### INSTRUCTIONS FOR THE TASK:
From the data below, copy out every line in which the word "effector" occurs.

### INPUT DATA:
· · · · ·

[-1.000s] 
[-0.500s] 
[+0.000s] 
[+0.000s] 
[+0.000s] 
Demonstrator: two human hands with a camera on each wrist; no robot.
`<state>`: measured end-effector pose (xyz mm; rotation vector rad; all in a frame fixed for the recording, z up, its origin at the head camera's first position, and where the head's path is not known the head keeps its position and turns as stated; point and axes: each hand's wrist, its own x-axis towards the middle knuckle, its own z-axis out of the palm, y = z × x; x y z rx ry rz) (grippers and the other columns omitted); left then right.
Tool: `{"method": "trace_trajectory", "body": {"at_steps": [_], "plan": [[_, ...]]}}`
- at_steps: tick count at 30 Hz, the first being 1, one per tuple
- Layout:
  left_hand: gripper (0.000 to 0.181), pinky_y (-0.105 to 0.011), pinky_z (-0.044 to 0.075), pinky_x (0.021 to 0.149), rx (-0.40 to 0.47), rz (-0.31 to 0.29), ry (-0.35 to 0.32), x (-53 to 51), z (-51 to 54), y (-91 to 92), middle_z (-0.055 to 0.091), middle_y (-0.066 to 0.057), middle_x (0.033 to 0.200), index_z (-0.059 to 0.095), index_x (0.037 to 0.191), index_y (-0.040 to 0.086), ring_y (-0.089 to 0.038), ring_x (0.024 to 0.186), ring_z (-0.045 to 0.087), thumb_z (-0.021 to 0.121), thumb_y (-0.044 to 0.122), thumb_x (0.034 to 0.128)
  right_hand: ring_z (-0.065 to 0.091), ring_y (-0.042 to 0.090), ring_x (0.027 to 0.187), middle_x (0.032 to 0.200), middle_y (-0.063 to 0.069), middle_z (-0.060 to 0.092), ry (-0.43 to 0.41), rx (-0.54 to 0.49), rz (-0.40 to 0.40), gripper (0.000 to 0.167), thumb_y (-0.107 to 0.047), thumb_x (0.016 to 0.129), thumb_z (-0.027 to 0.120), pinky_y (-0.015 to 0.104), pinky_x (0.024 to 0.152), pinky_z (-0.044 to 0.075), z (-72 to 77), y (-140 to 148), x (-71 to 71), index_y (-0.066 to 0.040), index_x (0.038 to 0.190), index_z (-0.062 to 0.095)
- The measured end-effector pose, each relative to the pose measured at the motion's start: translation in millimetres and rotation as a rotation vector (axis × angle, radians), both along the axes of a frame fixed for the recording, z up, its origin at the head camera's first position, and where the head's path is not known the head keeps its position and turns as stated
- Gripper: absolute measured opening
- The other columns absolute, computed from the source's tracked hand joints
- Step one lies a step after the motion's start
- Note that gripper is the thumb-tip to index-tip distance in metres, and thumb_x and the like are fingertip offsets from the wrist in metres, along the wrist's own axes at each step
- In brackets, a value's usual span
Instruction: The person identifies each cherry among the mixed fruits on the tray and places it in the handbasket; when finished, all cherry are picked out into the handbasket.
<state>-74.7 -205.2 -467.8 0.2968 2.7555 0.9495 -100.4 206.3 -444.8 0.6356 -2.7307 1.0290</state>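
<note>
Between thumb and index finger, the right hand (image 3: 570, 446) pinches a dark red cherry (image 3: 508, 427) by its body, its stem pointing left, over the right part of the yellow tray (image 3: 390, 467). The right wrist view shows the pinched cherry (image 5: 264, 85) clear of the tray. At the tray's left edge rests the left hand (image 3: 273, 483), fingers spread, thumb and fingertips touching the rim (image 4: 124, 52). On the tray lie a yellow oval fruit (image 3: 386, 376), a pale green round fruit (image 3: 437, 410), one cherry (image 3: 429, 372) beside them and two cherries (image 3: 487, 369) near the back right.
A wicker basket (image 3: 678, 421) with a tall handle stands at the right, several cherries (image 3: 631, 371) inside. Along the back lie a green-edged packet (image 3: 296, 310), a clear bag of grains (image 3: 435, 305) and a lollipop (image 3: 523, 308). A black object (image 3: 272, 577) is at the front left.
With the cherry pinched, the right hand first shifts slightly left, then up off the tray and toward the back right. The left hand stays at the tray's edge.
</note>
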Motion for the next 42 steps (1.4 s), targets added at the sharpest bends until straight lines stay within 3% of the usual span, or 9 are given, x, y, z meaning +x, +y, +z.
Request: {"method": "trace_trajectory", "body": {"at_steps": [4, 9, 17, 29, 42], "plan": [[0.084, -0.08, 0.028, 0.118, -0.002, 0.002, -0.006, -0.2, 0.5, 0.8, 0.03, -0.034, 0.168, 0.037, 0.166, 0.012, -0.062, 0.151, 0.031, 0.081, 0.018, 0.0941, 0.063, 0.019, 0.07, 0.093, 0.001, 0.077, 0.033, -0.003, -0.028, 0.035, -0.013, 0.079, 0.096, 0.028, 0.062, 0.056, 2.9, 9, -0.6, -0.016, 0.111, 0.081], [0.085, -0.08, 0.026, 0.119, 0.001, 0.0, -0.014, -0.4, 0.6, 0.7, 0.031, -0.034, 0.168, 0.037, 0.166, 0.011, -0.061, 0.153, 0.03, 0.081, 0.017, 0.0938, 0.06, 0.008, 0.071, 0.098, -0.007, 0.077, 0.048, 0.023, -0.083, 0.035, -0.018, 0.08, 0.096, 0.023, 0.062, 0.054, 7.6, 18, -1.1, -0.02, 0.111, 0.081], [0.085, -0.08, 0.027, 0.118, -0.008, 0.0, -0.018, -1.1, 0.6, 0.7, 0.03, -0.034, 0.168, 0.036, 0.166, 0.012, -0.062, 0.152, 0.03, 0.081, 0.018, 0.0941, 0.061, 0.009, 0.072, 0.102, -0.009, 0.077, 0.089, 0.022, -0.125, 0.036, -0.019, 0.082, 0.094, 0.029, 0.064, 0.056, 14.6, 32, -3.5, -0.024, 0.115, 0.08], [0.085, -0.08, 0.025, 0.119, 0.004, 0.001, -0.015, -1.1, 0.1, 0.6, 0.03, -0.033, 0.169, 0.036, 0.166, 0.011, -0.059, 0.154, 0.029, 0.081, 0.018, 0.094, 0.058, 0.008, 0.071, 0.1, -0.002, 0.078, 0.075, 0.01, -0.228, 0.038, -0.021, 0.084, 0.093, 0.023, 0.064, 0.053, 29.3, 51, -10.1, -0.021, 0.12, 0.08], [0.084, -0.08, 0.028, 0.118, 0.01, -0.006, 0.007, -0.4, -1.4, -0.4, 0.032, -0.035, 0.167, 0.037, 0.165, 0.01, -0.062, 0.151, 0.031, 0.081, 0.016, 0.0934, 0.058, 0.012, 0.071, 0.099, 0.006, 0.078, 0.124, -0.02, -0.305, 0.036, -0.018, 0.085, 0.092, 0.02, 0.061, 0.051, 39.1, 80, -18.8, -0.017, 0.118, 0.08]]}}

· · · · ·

### ANSWER:
`<state>`: measured end-effector pose (xyz mm; rotation vector rad; all in a frame fixed for the recording, z up, its origin at the head camera's first position, and where the head's path is not known the head keeps its position and turns as stated; point and axes: each hand's wrist, its own x-axis towards the middle knuckle, its own z-axis out of the palm, y = z × x; x y z rx ry rz) (grippers and the other columns omitted); left then right.
- The measured end-effector pose, each relative to the pose measured at the motion's start: translation in millimetres and rotation as a rotation vector (axis × angle, radians), both along the axes of a frame fixed for the recording, z up, its origin at the head camera's first position, and where the head's path is not known the head keeps its position and turns as stated

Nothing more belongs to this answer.